How to Build from Source#

This guide provides step-by-step instructions for building the ChatQ&A Sample Application from source.

Note:

  • The dependent microservices must be built separately from their respective microservice folders.

  • The build instruction is applicable only on an Ubuntu system. Build from source is not supported either for the sample application or the dependent microservices on Edge Microvisor Toolkit (EMT). The user is recommended to use prebuilt images on EMT.

Prerequisites#

Before you begin, ensure that you have the following prerequisites:

Steps to Build from Source#

  1. Clone the Repository:

    • Clone the ChatQ&A Sample Application repository:

      git clone https://github.com/open-edge-platform/edge-ai-libraries.git edge-ai-libraries -b release-1.2.0
      
  2. Navigate to the Directory:

    • Go to the directory where the Dockerfile is located:

      cd edge-ai-libraries/sample-applications/chat-question-and-answer
      

      Adjust the repo link appropriately in case of forked repo.

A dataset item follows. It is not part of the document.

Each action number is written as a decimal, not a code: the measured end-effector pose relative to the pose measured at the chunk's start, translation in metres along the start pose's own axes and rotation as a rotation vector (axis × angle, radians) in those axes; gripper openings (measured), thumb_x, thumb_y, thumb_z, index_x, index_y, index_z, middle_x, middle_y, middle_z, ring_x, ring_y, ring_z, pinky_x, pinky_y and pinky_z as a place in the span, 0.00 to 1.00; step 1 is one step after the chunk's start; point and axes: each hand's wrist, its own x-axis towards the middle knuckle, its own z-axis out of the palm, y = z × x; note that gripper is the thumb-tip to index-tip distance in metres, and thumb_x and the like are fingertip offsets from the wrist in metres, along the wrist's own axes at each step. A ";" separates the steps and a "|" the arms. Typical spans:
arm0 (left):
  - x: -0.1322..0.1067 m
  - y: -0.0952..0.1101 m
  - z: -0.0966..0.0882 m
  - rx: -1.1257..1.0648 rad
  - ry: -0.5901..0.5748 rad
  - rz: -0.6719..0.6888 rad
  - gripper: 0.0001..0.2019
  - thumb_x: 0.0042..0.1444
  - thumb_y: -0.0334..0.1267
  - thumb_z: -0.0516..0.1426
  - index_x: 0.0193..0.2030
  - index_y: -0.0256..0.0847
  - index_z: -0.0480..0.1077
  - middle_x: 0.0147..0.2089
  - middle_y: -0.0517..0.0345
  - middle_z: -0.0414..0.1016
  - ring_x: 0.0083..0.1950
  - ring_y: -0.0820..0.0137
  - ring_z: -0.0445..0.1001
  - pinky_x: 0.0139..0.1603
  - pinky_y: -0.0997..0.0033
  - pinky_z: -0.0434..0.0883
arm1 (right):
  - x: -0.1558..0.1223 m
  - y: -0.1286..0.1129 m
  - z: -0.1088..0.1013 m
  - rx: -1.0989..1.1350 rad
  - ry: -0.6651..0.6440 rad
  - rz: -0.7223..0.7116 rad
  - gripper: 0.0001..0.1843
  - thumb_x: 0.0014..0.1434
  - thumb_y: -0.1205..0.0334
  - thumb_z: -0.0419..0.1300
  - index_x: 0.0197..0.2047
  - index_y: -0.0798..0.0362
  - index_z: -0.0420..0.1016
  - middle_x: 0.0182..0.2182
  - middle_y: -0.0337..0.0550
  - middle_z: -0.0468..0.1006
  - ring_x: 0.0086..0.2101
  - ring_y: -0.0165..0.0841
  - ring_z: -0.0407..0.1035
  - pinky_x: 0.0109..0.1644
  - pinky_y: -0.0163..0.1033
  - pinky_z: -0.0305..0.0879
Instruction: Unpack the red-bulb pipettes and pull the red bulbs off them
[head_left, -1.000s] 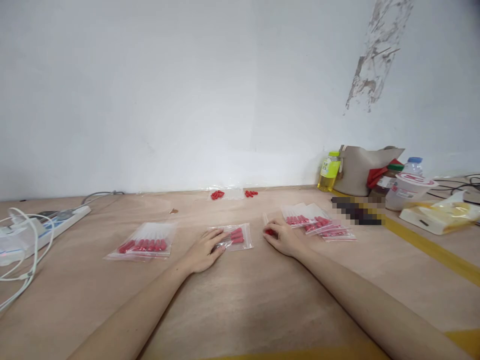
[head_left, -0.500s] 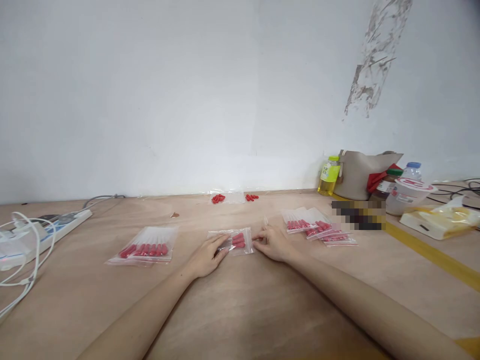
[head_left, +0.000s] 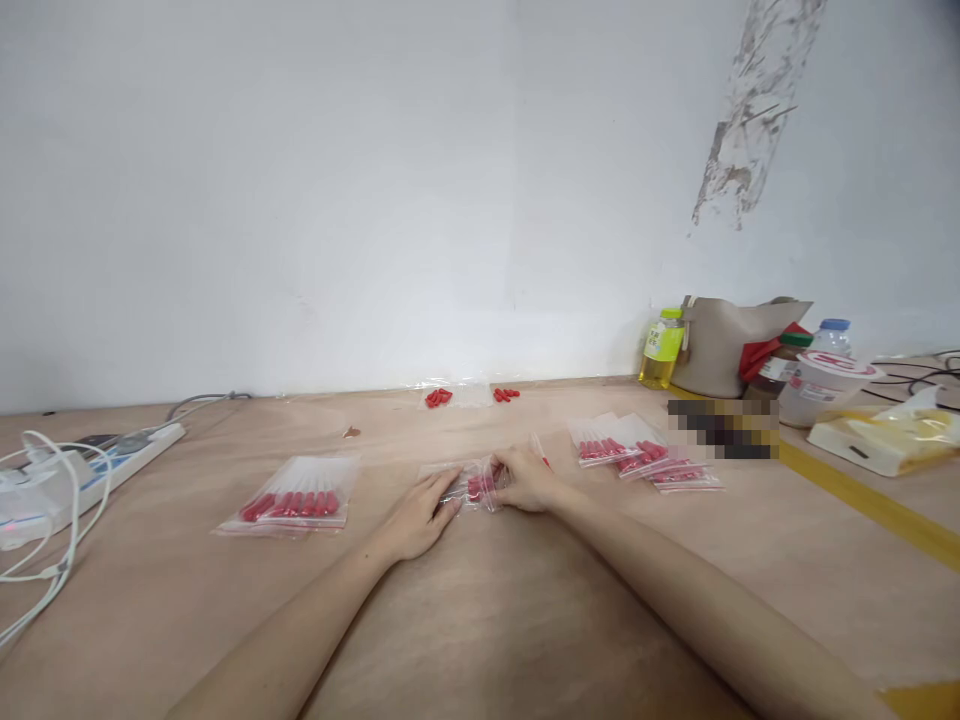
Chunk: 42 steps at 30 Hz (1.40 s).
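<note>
A small clear zip bag [head_left: 474, 490] with several red-ended pieces in it lies on the table in front of me. My left hand [head_left: 421, 512] rests on its left end, fingers stretched out flat and thumb apart. At the right end, my right hand [head_left: 523, 480] pinches the bag's edge, which is bent up a little; its fingertips are partly hidden. Just behind the right hand, part of another clear bag with a bit of red [head_left: 541, 452] shows.
Left lies a stack of filled zip bags [head_left: 292, 497]; right, several more filled bags [head_left: 637, 452]. Loose red pieces [head_left: 438, 398] sit by the wall. A power strip [head_left: 135, 465] with white cables is far left. A yellow bottle [head_left: 661, 350], grey bag [head_left: 716, 345] and tissue pack [head_left: 885, 435] stand right.
My right hand has moved left onto the bag's right end and closed on its edge, which now bends upward. My left hand stays on the left end.
</note>
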 end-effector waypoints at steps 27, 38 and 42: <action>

  3. Set Up Environment Variables: Set up the environment variables based on the inference method you plan to use:

    Common configuration

    export HUGGINGFACEHUB_API_TOKEN=<your-huggingface-token>
    export LLM_MODEL=Intel/neural-chat-7b-v3-3
    export EMBEDDING_MODEL_NAME=BAAI/bge-small-en-v1.5
    export RERANKER_MODEL=BAAI/bge-reranker-base
    export DEVICE="CPU" #Options: CPU for VLLM and TGI. GPU is only enabled for openvino model server(OVMS) .
    export OTLP_ENDPOINT_TRACE=<otlp-endpoint-trace> # Optional. Set only if there is an OTLP endpoint available
    export OTLP_ENDPOINT=<otlp-endpoint> # Optional. Set only if there is an OTLP endpoint available
    

    NOTE: If the system has an integrated GPU, its id is always 0 (GPU.0). The GPU is an alias for GPU.0. If a system has multiple GPUs (for example, an integrated and a discrete Intel GPU) It is done by specifying GPU.1,GPU.0 as a DEVICE

    Refer to the supported model list in the Get Started document.

    Environment variables for OVMS as inference

    # Create a python virtual environment
    python3 -m venv .venv
    # Activate the virtual env
    source .venv/bin/activate
    # Install required Python packages for model preparation
    pip install -r ovms_config/requirements.txt
    

    To run a GATED MODEL like Llama models, the user will need to pass their huggingface token. The user will need to request access to specific model by going to the respective model page on HuggingFace.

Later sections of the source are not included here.